What is needed:
Print this span of the material below exactly: the line with "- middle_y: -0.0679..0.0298", the line with "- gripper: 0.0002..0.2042", and every line between them, but nothing else.
##########
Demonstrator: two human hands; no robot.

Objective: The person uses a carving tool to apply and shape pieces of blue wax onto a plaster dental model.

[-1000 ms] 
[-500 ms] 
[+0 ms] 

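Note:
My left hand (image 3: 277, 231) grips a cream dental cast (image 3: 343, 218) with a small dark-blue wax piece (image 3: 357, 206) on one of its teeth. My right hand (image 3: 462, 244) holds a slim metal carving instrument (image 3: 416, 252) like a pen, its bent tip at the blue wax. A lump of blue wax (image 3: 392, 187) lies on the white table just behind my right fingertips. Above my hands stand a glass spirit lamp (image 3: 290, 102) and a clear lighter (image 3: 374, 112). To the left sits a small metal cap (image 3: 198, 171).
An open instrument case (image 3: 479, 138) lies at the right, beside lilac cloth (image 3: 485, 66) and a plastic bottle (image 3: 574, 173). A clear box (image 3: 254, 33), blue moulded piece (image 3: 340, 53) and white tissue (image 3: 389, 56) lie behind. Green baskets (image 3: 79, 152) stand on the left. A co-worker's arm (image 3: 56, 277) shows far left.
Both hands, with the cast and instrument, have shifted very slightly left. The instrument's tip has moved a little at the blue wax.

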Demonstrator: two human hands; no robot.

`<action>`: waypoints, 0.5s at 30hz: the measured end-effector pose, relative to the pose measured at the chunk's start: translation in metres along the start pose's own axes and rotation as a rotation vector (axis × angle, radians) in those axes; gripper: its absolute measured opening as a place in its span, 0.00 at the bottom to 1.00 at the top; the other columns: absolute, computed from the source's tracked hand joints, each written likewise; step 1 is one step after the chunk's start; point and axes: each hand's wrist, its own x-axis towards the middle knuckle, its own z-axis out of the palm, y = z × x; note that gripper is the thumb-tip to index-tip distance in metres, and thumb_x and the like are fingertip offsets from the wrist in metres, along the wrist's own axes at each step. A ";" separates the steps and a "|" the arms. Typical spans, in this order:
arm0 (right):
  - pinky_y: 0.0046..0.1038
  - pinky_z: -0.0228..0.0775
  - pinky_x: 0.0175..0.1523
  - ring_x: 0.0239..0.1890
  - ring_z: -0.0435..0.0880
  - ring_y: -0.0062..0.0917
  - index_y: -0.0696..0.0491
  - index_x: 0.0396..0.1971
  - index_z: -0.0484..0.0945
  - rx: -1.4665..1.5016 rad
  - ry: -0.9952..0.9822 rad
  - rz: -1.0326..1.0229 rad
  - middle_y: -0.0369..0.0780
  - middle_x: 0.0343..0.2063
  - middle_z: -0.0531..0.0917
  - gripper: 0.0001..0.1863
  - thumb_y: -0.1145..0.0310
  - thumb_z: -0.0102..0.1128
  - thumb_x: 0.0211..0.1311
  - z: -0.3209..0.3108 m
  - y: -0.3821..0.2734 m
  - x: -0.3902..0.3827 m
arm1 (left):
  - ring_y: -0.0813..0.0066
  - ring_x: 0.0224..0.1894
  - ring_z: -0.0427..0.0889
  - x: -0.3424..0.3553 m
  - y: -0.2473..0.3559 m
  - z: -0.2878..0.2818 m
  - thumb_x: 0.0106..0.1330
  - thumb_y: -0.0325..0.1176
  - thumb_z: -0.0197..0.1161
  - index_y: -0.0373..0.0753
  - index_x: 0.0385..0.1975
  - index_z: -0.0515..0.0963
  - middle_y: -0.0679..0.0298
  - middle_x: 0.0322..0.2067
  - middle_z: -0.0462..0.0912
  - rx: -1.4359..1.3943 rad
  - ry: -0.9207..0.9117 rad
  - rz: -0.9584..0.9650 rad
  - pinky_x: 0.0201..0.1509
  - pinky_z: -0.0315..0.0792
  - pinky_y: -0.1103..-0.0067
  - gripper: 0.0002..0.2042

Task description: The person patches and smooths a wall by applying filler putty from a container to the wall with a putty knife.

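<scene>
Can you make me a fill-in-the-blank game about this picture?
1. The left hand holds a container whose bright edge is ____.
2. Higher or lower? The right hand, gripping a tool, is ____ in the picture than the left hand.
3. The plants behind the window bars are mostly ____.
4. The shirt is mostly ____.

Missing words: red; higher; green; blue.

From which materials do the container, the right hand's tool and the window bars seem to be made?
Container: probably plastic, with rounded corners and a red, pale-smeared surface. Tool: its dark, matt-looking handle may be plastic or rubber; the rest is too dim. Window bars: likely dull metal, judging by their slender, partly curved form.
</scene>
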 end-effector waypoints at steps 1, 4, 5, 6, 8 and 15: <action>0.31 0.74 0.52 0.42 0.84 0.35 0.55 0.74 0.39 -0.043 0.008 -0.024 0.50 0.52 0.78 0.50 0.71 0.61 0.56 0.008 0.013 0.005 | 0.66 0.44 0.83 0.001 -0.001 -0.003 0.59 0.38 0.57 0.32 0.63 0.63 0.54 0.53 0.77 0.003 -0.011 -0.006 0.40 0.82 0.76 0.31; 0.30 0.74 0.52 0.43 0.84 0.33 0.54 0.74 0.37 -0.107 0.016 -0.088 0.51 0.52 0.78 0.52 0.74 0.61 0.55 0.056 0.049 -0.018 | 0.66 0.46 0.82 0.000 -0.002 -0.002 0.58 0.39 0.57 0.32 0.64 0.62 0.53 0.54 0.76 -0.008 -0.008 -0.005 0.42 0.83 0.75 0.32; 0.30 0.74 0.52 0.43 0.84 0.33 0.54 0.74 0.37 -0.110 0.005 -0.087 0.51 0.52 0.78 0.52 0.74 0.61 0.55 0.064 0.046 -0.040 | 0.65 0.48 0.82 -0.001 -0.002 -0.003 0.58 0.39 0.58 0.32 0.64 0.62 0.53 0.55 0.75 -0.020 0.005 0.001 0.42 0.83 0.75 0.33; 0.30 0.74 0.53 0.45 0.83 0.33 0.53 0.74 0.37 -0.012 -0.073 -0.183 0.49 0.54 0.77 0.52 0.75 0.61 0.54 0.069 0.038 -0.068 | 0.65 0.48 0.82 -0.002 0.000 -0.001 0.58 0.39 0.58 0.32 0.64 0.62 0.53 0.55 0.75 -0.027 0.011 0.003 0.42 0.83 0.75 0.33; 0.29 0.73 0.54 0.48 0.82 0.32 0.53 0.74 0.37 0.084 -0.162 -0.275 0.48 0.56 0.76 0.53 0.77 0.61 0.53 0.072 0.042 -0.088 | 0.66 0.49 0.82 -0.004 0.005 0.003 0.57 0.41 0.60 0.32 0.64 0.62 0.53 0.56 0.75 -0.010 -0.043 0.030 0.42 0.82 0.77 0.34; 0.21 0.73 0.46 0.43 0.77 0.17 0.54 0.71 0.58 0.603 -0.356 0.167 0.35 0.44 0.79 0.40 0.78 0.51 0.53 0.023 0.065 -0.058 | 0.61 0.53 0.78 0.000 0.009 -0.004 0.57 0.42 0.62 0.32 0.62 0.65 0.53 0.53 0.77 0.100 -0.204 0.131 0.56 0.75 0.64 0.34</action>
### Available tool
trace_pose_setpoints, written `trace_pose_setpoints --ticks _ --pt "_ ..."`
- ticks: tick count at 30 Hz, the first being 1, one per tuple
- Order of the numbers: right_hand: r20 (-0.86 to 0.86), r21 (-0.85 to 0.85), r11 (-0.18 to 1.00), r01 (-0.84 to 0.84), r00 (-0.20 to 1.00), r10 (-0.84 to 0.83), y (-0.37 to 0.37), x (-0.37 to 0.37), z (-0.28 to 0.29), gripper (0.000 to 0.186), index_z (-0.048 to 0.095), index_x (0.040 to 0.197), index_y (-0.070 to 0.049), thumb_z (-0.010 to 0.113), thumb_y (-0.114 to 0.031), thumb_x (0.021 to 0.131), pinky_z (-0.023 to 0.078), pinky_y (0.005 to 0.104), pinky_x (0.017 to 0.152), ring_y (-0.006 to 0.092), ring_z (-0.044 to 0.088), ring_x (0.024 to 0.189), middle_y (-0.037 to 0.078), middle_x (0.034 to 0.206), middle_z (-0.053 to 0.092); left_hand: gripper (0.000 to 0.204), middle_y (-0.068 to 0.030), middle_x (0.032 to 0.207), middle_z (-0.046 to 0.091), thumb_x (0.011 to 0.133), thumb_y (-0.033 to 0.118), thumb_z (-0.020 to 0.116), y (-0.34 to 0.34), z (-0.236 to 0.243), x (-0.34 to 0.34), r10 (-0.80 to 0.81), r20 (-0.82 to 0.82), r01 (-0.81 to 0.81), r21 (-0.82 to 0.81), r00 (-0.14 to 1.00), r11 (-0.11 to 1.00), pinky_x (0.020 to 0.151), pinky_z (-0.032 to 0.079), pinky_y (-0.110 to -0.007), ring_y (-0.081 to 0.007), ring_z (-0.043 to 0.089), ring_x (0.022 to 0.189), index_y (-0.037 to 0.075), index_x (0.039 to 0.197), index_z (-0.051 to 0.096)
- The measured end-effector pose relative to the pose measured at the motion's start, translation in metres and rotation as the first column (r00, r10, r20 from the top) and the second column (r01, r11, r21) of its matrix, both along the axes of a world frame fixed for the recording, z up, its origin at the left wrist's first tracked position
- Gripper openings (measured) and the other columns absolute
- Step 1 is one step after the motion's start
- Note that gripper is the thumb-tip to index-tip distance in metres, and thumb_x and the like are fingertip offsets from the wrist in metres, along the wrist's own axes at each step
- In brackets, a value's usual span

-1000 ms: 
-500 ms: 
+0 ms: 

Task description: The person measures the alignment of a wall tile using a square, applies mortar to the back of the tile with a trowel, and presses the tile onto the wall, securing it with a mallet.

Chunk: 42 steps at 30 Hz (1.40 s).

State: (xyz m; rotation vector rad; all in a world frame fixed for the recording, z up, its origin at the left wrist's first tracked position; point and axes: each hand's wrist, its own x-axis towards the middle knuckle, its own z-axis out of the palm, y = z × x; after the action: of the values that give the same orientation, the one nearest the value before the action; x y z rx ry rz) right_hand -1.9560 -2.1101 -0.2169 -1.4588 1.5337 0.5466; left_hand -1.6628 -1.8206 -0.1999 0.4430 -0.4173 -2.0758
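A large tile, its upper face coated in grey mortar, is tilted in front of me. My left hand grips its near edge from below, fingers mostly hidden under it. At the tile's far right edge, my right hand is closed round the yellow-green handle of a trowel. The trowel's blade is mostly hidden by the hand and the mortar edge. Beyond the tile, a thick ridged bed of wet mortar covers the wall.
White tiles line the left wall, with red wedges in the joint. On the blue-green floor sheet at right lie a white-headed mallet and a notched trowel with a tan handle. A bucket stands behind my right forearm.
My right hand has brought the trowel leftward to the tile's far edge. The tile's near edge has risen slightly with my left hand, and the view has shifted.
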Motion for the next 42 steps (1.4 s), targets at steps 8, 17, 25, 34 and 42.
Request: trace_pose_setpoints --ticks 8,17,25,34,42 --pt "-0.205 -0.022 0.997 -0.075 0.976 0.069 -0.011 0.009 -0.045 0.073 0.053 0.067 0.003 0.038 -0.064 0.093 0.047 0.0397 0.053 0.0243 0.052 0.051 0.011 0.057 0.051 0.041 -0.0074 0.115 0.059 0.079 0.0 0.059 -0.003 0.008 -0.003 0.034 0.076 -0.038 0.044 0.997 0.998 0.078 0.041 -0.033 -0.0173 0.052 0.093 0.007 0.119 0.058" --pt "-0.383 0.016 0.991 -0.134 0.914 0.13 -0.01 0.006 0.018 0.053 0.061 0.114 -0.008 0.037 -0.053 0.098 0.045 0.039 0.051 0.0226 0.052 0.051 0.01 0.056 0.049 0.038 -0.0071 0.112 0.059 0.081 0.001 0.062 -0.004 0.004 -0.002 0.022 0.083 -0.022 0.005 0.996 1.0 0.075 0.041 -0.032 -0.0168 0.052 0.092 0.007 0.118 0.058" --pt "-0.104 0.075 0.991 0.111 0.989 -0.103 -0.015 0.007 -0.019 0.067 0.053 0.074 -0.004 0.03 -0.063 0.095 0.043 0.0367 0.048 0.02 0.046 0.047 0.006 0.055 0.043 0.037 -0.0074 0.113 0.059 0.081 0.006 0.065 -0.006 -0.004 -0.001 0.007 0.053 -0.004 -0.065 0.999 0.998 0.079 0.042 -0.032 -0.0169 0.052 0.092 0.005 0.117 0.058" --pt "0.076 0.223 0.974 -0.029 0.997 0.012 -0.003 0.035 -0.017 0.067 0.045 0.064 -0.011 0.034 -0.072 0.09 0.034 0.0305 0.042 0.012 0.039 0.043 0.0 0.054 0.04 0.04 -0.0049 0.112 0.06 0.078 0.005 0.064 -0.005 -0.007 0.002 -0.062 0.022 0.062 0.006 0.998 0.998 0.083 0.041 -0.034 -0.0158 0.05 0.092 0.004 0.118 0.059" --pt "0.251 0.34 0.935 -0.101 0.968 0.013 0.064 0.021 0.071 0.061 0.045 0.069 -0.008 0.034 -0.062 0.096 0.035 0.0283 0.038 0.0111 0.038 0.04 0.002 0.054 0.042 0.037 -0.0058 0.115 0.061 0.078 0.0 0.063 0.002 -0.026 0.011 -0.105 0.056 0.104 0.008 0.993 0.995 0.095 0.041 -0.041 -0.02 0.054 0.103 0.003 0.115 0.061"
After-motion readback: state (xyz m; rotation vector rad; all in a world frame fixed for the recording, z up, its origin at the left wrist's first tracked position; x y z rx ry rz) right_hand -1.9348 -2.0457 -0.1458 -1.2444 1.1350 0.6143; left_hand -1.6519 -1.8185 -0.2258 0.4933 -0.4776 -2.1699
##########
Task result:
  - middle_y: -0.0679..0.0298
  - middle_x: 0.0322..0.2067
  - middle_z: -0.0462..0.0912
  - rx: -1.4359..1.3943 rad
  - ry: -0.9207..0.9117 rad
  - rz: -0.9584..0.9650 rad
  - pinky_x: 0.0201..0.1509
  - pinky_z: -0.0315..0.0792
  - pinky_y: -0.1103..-0.0067
  - gripper: 0.0002..0.2042

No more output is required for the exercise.